We need to create a general purpose algorithm, so we can't make any assumptions about the input values. They can (and in real life will) be outside the range of our mapping dictionary.

We start by turning mapping into two arrays:

keys = np.array(list(mapping.keys()))
values = np.array(list(mapping.values()))
=> (array([16, 17, 18, 19, 10, 12, 13, 15]), array([4, 5, 6, 7, 0, 1, 2, 3]))

Dictionaries are unordered, but we know that iterating over keys() and values() will proceed in the same order. After a validity check, we create the index_array - a temporary array we will insert values into. We also set everything in this array to -1, which will be our dummy value to indicate that this element is missing (we can't use 0 as a dummy value, as this is a real row or column index).

index_array = np.zeros(keys.max() + 1) - 1
=> array([-1., -1., -1., -1., -1., -1., -1., -1., -1., -1., -1., -1., -1.,
   -1., -1., -1., -1., -1., -1., -1.])

Next, we do a step that exposes the power of Numpy arrays, but can be a bit tricky to parse at first. We know that our dataset ids are integers, and while they don't have any real meaning, we can conceptualize them not as random values, but as indices into an array.
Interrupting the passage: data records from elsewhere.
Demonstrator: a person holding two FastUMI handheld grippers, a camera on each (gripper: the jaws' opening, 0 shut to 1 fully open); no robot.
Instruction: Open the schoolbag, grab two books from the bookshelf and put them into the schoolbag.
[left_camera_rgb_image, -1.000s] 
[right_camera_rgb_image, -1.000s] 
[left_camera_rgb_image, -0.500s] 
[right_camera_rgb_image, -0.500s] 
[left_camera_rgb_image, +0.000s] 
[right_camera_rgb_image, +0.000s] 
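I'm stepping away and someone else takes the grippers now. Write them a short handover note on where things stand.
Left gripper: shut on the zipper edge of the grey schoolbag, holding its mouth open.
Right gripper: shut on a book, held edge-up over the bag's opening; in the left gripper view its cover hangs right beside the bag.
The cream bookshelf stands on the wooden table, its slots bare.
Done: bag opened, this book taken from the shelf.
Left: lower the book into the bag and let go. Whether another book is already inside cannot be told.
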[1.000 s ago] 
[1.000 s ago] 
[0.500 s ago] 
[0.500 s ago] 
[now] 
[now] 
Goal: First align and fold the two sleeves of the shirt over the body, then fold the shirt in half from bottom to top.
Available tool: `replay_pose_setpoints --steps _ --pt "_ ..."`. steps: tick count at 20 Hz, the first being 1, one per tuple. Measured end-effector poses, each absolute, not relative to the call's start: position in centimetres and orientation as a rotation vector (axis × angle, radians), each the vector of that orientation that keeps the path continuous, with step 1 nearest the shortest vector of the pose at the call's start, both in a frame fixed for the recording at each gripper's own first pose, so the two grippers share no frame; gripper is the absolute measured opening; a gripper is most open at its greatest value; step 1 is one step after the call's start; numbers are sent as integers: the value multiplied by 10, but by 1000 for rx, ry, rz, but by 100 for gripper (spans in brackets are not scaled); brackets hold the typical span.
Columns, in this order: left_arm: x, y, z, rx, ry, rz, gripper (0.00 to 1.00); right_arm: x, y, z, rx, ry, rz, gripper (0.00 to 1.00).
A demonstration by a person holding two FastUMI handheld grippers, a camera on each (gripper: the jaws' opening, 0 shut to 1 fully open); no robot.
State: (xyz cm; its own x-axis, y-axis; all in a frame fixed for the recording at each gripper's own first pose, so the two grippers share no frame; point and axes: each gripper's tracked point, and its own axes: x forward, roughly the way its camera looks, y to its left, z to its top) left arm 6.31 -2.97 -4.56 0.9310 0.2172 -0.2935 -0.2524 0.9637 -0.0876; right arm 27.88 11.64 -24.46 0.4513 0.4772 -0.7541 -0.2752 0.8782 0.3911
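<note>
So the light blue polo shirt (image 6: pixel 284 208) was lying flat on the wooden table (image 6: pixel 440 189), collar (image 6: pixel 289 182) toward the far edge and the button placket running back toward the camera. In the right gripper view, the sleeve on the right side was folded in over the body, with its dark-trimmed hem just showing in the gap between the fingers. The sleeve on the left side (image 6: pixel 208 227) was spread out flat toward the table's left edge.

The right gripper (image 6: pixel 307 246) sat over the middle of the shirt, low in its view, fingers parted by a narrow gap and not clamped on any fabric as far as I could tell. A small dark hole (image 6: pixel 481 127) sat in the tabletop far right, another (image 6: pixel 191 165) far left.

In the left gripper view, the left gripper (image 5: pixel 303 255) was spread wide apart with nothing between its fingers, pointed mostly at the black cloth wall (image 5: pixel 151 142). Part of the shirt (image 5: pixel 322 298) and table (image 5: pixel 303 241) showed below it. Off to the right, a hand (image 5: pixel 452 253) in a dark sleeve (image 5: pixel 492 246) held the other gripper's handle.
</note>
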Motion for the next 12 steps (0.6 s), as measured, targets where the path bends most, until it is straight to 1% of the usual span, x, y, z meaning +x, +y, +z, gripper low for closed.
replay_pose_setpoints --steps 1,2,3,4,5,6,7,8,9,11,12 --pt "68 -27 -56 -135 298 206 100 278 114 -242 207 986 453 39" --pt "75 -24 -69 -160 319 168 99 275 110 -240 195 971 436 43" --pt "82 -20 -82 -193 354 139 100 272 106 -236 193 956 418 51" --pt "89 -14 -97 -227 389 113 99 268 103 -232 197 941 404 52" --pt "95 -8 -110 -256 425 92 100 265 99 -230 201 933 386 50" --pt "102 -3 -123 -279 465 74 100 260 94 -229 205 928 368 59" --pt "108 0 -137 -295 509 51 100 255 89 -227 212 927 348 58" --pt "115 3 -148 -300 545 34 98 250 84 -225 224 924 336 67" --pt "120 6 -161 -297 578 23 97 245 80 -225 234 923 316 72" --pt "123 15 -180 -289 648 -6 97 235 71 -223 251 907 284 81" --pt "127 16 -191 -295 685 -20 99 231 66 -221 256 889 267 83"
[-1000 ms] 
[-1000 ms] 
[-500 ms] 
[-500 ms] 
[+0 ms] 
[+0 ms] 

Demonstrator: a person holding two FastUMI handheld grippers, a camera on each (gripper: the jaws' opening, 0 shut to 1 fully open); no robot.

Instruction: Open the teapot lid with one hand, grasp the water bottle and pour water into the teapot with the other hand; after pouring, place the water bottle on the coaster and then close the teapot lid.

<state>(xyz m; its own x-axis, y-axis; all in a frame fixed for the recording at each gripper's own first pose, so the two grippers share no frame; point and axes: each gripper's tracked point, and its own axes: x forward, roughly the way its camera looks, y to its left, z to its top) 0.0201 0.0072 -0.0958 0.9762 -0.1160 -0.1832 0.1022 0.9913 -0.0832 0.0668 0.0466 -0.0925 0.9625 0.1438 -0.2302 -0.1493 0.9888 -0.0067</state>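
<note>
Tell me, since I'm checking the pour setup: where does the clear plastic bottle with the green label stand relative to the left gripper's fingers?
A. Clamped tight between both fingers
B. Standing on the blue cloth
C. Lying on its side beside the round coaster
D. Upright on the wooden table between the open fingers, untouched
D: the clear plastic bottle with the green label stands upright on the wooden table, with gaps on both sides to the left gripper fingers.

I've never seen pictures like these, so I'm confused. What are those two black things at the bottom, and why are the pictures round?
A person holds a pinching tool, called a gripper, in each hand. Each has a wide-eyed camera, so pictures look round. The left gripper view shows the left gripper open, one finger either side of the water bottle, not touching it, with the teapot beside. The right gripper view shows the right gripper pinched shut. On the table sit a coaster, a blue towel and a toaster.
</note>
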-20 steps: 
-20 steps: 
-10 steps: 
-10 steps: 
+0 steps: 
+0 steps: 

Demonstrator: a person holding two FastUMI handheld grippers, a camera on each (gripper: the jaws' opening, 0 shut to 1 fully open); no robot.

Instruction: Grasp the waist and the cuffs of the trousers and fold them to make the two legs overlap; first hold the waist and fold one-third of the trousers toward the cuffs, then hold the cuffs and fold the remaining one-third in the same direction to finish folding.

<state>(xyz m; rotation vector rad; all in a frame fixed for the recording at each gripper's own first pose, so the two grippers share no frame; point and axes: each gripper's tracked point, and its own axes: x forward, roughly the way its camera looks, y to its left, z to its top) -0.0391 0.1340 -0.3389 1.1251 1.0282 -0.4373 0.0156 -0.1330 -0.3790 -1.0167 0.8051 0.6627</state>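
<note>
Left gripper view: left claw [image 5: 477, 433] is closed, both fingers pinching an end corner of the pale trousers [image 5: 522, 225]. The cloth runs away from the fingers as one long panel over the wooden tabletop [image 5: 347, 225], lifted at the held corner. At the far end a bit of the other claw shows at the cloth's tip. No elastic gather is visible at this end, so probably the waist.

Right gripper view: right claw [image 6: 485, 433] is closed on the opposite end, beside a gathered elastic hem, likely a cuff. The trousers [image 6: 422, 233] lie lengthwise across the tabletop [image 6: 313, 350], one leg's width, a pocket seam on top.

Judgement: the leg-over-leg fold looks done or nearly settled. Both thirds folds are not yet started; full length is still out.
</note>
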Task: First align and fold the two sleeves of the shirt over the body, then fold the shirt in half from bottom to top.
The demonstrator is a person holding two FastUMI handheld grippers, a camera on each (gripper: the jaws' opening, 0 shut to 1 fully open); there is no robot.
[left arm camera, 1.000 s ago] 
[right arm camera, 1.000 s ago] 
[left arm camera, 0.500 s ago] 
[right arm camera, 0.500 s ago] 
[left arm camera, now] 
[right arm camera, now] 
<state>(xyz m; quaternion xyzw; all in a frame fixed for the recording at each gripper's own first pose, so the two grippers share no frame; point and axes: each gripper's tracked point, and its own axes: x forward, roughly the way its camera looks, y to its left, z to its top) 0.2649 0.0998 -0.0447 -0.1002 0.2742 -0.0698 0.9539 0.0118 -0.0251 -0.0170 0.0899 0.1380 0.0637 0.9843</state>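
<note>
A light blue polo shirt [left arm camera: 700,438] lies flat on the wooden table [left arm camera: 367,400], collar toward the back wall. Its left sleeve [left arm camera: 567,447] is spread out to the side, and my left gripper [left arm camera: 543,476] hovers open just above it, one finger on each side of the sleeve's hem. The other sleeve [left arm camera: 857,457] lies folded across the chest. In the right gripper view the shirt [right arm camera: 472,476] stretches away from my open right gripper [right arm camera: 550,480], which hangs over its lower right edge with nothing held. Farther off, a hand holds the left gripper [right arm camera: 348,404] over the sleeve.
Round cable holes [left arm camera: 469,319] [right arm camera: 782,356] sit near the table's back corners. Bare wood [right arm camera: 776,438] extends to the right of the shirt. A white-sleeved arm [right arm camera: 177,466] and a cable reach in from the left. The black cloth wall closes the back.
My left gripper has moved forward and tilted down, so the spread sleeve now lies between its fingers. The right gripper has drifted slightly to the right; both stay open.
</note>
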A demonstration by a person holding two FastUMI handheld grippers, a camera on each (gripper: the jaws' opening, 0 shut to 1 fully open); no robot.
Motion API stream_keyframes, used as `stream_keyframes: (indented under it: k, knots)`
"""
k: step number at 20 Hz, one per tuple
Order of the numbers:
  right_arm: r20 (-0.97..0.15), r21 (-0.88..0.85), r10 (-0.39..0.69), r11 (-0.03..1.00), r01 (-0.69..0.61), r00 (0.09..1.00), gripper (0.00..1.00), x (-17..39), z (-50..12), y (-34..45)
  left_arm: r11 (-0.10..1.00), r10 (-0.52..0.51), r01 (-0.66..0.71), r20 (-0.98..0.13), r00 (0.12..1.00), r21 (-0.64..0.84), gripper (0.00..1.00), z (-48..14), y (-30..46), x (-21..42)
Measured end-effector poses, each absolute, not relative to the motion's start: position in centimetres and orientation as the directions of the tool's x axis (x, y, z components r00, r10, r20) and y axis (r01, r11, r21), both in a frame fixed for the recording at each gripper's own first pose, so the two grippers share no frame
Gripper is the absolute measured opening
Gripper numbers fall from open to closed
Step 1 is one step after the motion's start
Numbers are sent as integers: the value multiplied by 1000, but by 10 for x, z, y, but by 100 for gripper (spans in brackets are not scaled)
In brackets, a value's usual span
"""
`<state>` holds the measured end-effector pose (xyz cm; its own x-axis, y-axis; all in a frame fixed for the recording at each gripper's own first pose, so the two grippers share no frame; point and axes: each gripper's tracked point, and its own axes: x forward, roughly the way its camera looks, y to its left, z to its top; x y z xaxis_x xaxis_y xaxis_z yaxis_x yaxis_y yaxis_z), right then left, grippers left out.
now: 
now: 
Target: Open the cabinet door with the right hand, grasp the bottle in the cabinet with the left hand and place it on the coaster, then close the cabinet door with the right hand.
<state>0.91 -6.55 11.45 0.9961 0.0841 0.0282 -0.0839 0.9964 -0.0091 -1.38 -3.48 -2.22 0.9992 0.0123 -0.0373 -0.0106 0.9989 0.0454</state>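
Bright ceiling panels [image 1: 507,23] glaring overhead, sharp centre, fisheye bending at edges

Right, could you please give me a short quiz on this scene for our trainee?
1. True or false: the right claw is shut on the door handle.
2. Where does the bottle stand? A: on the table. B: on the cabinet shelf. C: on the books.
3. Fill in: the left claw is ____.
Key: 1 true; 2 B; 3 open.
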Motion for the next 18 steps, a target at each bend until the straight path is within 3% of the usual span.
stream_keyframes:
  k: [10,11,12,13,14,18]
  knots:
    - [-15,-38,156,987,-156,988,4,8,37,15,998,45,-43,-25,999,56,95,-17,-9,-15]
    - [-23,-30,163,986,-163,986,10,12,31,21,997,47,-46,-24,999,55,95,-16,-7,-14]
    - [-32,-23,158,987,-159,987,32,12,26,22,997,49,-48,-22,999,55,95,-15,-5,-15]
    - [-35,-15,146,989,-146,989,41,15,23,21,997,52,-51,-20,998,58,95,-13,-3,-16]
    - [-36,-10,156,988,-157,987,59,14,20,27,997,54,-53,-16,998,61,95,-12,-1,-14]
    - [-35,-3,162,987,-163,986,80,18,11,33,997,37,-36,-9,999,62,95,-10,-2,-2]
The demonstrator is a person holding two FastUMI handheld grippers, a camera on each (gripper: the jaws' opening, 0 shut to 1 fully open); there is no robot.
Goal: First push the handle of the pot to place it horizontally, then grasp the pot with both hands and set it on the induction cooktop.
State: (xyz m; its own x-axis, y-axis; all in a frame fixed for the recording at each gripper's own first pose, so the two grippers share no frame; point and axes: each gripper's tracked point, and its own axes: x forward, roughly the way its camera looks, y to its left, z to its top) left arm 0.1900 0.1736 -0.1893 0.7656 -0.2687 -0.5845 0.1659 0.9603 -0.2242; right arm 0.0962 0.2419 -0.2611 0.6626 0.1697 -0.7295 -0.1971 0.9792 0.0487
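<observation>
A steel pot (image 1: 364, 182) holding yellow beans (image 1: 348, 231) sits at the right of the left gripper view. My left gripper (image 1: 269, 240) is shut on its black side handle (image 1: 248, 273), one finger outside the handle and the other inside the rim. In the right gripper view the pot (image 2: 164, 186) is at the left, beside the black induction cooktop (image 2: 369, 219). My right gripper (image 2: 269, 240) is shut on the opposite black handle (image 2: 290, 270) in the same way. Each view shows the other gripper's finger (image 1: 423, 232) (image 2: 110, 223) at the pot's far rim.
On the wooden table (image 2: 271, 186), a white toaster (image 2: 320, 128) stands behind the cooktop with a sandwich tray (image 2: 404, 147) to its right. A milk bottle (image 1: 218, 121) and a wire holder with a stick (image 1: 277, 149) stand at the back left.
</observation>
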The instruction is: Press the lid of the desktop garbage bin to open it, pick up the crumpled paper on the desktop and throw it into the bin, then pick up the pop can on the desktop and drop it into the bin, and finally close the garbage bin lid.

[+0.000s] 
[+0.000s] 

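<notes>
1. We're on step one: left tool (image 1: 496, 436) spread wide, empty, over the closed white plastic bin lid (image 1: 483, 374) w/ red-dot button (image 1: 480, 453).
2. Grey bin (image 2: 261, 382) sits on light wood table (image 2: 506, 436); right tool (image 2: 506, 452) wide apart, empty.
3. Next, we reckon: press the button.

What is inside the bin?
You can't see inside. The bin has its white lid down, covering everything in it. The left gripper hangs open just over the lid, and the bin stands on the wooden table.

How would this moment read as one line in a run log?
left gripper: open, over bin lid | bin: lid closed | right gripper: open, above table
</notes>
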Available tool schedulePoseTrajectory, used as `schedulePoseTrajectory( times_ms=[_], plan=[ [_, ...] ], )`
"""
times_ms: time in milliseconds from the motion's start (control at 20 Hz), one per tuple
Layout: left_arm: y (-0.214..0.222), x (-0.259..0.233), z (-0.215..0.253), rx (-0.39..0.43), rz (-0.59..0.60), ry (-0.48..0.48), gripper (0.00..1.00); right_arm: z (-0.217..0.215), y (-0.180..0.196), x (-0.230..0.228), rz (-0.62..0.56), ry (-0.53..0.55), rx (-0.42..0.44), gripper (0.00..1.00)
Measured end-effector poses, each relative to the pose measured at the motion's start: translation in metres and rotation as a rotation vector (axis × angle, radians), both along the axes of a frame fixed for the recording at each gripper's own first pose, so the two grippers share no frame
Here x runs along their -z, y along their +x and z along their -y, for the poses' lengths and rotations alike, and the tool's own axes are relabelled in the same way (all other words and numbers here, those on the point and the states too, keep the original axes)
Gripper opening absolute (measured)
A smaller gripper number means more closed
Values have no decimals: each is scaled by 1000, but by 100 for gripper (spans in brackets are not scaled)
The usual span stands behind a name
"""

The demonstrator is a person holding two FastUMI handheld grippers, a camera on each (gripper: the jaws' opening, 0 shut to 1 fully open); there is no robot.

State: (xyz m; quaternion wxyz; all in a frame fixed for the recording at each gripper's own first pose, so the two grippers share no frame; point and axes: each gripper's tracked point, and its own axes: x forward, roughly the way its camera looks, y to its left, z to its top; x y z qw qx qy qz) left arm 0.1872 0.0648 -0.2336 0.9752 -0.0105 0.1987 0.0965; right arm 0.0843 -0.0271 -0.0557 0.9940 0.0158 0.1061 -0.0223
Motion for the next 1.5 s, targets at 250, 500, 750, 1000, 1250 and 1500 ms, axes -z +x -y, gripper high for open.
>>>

So, instead of dataset id 42 being a row number in a SQLite database, we will treat it as an index into an array, and it will be used to return index_array[42].

You might think that this is inefficient - we might have to create an array of thousands of elements to store only a few. We know, however, that dataset ids are relatively small, probably much less than 100.000 in any given project. So we can create a temporary array index_array with 100.000 elements, use it, and then throw it away almost instantaneously.

But we still need to make index_array useful. To do that, we populate it with the row and column indices:

index_array[keys] = values
=> array([-1., -1., -1., -1., -1., -1., -1., -1., -1., -1.,  0., -1.,  1.,
    2., -1.,  3.,  4.,  5.,  6.,  7.])

This is the same as looking up each value in mapping, as in the following loop, but it is much more efficient due to working with arrays:

for key, value in mapping.items():
    index_array[key] = value

The key (sorry, bad pun) is remember that we are treating the dataset id values as indices into index_array.

We can then create a boolean mask of where our input data is in the valid mapping range (we only need to check the top end - we assume that values in array_from are always >= zero).

mask = array_from <= keys.max()
=> array([ True,  True,  True,  True,  True,  True,  True,  True,  True,
    True, False], dtype=bool)

We also reset our target array to be -1:

array_to[:] = -1

And we are ready for the magic of index_array. We treat our input array array_from not as data but as integers into index_array`, and then assign the resulting row or column indices to the correct positions in array_to:

array_to[mask] = index_array[array_from[mask]]
=> array([-1., -1., -1., -1., -1., -1.,  2.,  3.,  5.,  7., -1.])

Finally, we set all values in the target array which were -1 to a dummy value that indicates that the input values were not present in the mapping dictionary:

array_to[array_to == -1] = MAX_INT_32

These elements won't be used in any built matrices.

Will it blend?

How much faster will these two changes make normal LCA calculations? We already knew that the default solver in Scipy, SuperLU, is slower than UMFPACK; that is why the installation of scikit-umfpack was already recommended. UMFPACK also has cool new features for using GPUs and multithreading (SuperLU also has a branch for multithreading), but these new developments have not made it into the Python wrappers. So, in total, we have four alternatives to compare: SuperLU, UMFPACK, Pardiso, and Pardiso with indexing improvements. I calculated the time to solve the inventories for 250 activities chosen at random from ecoinvent 3.3 cutoff, and while the time to solve each functional unit varied, the pattern is quite clear:

Each step makes LCI calculations significantly faster

There is a limitation here - the indexing improvements only apply when the matrices are first created, so there is no speed gain for repeated calculations using different functional units or during Monte Carlo calculations.